Dataset entries:
⟨

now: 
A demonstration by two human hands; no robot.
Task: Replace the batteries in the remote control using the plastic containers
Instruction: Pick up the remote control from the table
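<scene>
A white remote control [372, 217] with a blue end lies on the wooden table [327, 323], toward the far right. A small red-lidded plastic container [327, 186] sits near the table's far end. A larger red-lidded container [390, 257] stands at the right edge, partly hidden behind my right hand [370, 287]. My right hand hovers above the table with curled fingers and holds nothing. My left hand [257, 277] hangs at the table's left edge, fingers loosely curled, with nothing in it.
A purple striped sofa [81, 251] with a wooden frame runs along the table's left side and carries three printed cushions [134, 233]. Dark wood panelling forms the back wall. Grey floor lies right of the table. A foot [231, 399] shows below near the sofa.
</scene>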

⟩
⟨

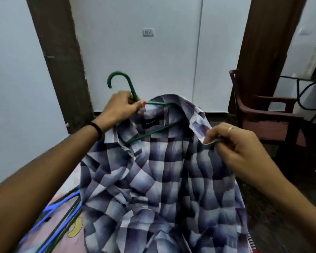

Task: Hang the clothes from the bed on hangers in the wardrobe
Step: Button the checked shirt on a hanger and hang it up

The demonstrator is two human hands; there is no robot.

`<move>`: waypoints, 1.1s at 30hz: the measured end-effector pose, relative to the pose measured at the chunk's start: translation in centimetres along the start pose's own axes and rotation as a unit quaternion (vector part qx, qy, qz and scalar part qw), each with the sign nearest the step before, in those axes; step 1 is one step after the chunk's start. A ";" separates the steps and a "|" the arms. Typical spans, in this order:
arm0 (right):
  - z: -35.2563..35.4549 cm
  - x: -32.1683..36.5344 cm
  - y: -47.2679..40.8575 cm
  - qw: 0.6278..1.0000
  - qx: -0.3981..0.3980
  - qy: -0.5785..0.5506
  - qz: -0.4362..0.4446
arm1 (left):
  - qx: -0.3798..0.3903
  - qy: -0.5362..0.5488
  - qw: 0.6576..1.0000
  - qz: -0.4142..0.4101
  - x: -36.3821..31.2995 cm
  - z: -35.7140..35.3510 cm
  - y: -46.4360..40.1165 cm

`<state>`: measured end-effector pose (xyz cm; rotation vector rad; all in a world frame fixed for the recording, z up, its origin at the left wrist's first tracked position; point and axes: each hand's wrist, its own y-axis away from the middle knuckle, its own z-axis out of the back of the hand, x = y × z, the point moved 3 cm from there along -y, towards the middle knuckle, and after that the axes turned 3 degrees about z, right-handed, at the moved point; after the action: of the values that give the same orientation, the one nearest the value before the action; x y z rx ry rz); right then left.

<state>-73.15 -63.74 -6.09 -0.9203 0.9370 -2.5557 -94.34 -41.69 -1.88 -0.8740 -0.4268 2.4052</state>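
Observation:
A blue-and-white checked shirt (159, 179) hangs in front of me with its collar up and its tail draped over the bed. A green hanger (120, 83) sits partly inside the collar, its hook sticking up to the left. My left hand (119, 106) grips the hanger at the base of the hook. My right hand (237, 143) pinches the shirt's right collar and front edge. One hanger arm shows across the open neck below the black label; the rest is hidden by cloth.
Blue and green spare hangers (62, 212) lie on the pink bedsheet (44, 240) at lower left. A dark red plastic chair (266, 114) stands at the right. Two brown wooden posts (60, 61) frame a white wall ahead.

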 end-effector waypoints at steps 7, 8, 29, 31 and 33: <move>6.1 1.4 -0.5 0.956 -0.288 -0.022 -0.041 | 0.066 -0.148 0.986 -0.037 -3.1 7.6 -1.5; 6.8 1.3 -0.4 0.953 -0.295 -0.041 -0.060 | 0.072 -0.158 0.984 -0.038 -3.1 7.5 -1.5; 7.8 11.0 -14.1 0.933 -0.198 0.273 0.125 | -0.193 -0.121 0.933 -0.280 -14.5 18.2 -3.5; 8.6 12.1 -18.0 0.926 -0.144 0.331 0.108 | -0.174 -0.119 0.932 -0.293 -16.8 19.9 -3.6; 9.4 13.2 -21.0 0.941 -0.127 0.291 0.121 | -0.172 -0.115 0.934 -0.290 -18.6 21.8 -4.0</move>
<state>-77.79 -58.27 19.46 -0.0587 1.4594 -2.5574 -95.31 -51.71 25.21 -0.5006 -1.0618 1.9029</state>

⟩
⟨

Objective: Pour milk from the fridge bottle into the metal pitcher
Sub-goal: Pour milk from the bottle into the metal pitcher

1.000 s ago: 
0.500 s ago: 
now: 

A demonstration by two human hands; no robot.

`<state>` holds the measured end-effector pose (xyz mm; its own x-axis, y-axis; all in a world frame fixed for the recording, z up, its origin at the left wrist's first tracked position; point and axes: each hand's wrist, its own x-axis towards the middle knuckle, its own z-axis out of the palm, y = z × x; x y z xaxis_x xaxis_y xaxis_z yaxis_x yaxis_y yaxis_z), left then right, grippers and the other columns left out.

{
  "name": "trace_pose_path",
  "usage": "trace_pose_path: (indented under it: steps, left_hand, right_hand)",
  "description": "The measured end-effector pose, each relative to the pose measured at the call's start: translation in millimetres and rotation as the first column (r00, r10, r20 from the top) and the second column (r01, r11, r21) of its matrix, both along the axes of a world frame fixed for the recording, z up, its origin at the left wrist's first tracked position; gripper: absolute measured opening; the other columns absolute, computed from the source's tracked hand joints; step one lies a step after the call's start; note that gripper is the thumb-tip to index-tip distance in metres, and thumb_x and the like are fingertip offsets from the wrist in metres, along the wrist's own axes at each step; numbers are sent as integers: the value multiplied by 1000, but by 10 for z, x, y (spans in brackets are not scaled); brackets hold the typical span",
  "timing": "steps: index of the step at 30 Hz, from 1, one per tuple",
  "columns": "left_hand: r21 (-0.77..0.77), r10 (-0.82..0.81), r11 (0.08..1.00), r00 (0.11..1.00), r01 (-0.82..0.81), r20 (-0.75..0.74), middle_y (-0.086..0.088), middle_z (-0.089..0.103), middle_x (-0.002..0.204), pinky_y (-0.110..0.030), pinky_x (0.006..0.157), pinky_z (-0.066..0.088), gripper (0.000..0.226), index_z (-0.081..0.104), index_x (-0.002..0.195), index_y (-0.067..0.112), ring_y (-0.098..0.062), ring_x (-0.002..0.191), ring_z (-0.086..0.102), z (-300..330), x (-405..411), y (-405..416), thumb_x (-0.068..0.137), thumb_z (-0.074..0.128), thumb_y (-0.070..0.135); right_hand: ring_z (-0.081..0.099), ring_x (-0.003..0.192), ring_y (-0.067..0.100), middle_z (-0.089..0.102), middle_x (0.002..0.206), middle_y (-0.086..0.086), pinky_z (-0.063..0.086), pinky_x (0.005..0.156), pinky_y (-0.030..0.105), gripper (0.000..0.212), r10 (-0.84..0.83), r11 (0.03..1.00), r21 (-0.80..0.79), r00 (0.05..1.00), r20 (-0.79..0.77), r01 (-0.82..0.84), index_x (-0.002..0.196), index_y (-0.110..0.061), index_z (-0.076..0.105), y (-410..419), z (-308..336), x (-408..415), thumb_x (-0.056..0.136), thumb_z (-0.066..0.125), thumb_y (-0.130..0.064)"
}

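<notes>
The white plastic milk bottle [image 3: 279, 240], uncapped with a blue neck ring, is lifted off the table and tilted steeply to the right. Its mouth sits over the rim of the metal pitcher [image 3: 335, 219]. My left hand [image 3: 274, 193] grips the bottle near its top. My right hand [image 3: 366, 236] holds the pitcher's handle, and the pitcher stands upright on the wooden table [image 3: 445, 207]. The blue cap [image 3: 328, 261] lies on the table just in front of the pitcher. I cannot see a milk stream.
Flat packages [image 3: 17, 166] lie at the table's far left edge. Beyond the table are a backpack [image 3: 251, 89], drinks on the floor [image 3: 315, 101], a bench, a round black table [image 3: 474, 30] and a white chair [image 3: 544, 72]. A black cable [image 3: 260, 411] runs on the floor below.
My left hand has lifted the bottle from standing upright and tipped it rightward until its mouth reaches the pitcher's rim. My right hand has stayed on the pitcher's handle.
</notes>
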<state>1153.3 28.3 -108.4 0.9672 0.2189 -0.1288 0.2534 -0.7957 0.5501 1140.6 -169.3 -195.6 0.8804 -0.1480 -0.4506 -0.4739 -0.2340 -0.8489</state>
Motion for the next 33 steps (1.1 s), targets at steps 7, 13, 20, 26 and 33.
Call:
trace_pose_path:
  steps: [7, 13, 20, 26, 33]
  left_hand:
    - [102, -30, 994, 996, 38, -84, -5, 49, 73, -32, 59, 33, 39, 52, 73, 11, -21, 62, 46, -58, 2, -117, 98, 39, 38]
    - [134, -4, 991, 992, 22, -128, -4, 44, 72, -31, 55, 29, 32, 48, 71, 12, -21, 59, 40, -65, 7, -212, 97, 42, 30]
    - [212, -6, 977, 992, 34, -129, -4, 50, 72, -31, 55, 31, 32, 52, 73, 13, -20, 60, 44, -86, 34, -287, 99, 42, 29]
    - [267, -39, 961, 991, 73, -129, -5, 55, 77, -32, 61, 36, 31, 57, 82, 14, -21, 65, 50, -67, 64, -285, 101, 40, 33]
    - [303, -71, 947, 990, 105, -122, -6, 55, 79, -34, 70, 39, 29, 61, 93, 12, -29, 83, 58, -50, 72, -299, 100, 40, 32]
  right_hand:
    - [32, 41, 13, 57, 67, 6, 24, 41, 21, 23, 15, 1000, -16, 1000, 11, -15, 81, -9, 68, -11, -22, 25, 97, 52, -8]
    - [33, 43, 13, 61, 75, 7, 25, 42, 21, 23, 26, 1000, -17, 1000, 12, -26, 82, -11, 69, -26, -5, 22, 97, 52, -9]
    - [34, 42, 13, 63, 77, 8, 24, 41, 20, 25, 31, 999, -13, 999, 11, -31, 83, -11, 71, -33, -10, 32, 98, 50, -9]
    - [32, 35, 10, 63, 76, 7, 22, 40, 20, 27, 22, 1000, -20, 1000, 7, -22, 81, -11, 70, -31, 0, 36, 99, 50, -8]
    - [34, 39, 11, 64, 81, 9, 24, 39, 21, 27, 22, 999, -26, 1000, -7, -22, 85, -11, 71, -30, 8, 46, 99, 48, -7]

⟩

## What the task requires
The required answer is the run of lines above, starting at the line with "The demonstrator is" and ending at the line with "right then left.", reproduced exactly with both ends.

## Solution for this exercise
The demonstrator is two human hands; there is no robot.

`<move>`: waypoints, 1.1s at 30hz: the measured end-effector pose, relative to the pose measured at the chunk's start: translation in centimetres along the start pose's own axes and rotation as a unit quaternion (vector part qx, qy, qz and scalar part qw), each with the sign nearest the step before, in those axes; step 1 is one step after the chunk's start. A ";" separates the steps and a "|" the arms. Typical spans, in this order:
arm0 (right):
  - z: -35.2563..35.4549 cm
  - x: -32.1683..36.5344 cm
  - y: -47.2679..40.8575 cm
  - qw: 0.6278..1.0000
  - qx: -0.3981..0.3980
  - qy: -0.5785..0.5506
  - qz: -0.4362..0.4446
arm1 (left):
  - qx: -0.3798..0.3903
  - qy: -0.5362..0.5488
  - qw: 0.6576..1.0000
  - qz: -0.4142..0.4101
  - x: -36.3821..31.2995 cm
  - z: -35.7140..35.3510 cm
  - y: -46.4360..40.1165 cm

`<state>`: measured end-effector pose (xyz cm; rotation vector rad; all in a world frame fixed for the recording, z up, its origin at the left wrist's first tracked position; point and axes: each hand's wrist, its own y-axis away from the middle knuckle, its own z-axis out of the back of the hand, x = y × z, the point moved 3 cm from there along -y, towards the middle knuckle, and after that the axes turned 3 degrees about z, right-handed, at the moved point; after the action: of the values that give the same orientation, the one nearest the value before the action; x y z rx ry rz); right then left.

This concludes the answer.